I love election season, mainly for all the great slogans. Every candidate is trying to find a way to catch the attention of the electorate in order to get their ideas across. If people don’t know the benefits of a new solution, they’ll be hard pressed to understand how much better life can be.
The same can be said for Linux networking when ifupdown2 came along. This article describes the improvements made to ifupdown2, but it doesn’t describe the excruciating pain of having to run the classic ifupdown. I feel obliged to join this campaign cycle to wholeheartedly endorse ifupdown2.

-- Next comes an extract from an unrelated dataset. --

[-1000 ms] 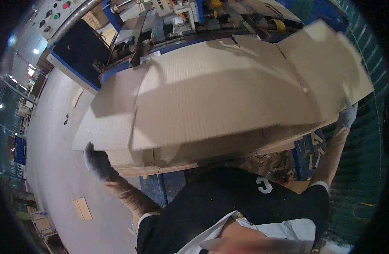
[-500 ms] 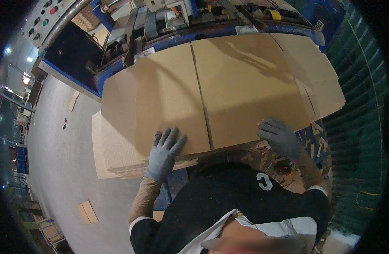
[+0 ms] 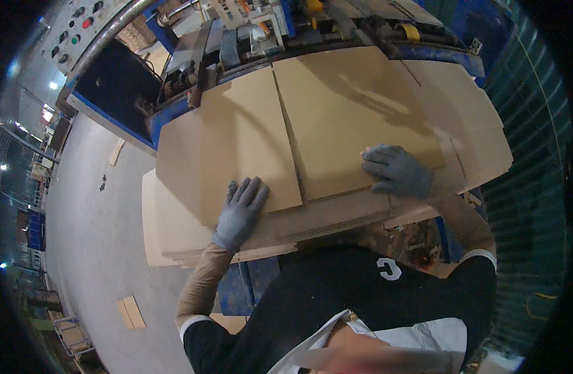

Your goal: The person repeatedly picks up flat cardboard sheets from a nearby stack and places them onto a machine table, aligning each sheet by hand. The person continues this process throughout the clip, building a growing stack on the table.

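A flat brown cardboard sheet (image 3: pixel 342 118) with a slot across its middle lies in front of me, its far edge up against the machine. Beneath it is a stack of cardboard sheets (image 3: pixel 280 229), whose edges show along the near side and at both ends. My left hand (image 3: pixel 239 209), in a grey glove, rests flat on the sheet's near left part, fingers apart. My right hand (image 3: pixel 398 171), gloved alike, lies over the near right part with its fingers stretched to the left. Neither hand is wrapped round anything.
A blue machine (image 3: pixel 255 59) with belts and rollers stands beyond the sheets. Its control panel (image 3: pixel 77 31) with buttons is at the upper left. Green corrugated sheeting (image 3: pixel 523 206) rises at the right. Cardboard scraps (image 3: pixel 131 311) lie on the grey floor (image 3: pixel 93 249).
The top sheet has slid away from me toward the machine, baring the near edge of the stack below. My right hand has come onto the sheet, moving left and forward.
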The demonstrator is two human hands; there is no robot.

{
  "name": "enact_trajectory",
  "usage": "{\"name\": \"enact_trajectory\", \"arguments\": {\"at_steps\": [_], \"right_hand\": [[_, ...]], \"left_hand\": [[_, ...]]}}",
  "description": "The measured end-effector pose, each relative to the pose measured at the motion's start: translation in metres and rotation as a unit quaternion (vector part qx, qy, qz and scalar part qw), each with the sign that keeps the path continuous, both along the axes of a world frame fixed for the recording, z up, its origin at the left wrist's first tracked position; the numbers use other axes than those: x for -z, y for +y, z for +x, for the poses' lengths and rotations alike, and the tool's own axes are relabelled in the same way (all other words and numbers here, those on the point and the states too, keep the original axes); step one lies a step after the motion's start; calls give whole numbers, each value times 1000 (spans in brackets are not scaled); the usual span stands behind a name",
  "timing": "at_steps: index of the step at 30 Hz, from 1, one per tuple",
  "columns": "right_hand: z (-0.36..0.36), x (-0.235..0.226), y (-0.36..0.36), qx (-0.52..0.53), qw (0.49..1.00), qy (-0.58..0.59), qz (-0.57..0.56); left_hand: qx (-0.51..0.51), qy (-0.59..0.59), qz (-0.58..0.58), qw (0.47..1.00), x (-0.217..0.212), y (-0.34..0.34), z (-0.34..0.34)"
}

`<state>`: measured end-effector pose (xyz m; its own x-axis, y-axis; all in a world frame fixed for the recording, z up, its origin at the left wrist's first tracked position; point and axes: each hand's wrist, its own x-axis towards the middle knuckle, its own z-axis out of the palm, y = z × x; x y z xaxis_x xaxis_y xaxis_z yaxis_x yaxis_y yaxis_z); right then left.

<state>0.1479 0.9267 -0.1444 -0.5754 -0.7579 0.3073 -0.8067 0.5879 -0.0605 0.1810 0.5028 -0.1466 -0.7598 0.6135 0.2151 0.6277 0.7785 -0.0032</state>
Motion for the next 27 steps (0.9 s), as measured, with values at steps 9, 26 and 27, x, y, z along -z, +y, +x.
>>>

I was recently simulating a data center environment with Vagrant to test scalable architectures. I was trying to leverage ECMP via the new Routing on the Host feature on an Ubuntu 14.04LTS server over a Cumulus Linux spine/leaf Clos network. One requirement for this feature to work is peering BGP between the Ubuntu server and the first-hop leaf. Sounds simple, right? I had already peered BGP throughout my entire Cumulus Linux switch network, and since Ubuntu is also a Debian-based distribution, it should have been a trivial task.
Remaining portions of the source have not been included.